■ **What to work on**: Would you copy each line of the data below that has "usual"?
·····
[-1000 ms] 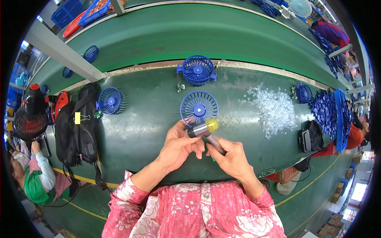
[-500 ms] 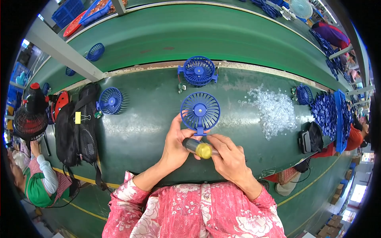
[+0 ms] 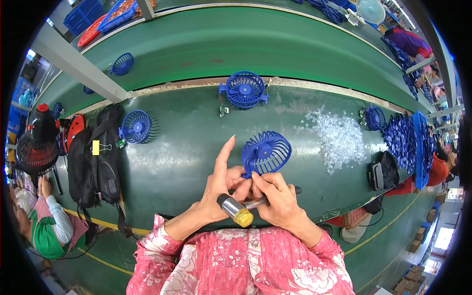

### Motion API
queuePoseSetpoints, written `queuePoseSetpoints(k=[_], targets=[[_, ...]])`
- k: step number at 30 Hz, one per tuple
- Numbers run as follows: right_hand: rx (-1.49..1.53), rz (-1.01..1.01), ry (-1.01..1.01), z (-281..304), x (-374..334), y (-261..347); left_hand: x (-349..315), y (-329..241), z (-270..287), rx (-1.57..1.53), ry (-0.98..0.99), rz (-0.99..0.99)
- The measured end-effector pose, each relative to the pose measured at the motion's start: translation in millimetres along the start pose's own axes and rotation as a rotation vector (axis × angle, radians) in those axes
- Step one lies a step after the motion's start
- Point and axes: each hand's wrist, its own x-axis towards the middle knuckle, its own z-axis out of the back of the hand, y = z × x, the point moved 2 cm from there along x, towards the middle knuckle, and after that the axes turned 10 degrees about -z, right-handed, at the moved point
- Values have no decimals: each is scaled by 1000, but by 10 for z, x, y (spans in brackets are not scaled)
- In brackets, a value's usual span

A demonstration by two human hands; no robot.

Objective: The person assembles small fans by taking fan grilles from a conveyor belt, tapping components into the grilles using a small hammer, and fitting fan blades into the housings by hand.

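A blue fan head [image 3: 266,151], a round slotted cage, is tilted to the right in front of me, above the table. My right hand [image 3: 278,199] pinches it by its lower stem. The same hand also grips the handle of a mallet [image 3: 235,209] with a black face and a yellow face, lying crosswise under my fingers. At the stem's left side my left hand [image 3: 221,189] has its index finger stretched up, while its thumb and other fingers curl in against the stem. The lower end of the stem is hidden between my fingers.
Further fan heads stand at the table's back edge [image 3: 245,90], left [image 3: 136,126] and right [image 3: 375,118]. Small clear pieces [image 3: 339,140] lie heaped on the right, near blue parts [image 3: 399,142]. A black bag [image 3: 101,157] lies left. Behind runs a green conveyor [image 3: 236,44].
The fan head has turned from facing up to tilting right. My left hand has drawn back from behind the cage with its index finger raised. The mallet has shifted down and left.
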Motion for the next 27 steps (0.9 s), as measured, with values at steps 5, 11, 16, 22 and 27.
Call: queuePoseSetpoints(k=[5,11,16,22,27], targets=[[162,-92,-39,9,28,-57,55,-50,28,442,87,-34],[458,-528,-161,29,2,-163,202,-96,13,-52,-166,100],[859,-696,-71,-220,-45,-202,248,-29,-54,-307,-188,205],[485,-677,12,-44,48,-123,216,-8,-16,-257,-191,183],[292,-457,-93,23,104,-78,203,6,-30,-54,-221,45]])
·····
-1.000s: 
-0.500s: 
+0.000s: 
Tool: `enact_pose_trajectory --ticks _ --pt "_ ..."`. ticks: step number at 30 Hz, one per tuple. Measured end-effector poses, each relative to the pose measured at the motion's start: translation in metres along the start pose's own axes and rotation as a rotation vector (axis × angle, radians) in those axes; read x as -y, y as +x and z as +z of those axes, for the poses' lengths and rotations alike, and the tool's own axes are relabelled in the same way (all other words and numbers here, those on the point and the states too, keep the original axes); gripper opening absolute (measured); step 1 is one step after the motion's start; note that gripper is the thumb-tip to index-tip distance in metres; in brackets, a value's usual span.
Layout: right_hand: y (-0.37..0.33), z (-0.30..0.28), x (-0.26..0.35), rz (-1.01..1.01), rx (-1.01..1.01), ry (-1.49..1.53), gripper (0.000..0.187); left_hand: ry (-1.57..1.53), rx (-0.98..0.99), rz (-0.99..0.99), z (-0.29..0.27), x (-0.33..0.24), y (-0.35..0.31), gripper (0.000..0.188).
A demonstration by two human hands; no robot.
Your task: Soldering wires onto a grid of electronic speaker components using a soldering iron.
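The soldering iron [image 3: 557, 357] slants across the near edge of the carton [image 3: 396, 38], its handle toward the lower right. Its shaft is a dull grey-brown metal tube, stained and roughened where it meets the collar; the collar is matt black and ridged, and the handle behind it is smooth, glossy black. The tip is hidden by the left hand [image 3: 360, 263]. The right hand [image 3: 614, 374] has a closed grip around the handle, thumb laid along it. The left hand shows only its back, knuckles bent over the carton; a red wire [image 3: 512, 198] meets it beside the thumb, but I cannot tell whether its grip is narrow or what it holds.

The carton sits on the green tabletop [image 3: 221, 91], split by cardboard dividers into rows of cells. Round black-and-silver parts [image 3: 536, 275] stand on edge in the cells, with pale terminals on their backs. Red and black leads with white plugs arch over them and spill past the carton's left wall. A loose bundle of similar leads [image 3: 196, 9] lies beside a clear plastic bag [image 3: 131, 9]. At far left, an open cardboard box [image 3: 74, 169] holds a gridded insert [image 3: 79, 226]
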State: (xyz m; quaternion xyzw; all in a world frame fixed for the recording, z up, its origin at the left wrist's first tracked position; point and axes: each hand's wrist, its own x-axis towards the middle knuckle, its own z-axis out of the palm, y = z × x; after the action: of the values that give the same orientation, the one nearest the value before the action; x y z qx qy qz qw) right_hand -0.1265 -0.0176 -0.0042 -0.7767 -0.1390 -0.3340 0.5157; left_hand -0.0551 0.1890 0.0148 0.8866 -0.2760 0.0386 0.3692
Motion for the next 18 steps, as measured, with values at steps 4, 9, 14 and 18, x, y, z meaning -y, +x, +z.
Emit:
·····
■ **Exercise answer**:
- In brackets, a value's usual span
Tool: `enact_pose_trajectory --ticks _ --pt "_ ..."`. ticks: step number at 30 Hz, one per tuple. Measured end-effector poses, each relative to the pose measured at the motion's start: translation in metres along the start pose's own axes and rotation as a rotation vector (axis × angle, radians) in those axes; read x as -y, y as +x and z as +z of those axes, for the poses' lengths and rotations alike, and the tool's own axes are relabelled in the same way (all other words and numbers here, those on the point and the states too, keep the original axes); gripper opening absolute (measured); step 1 is one step after the motion's start; note that gripper is the thumb-tip to index-tip distance in metres; in brackets, a value's usual span.

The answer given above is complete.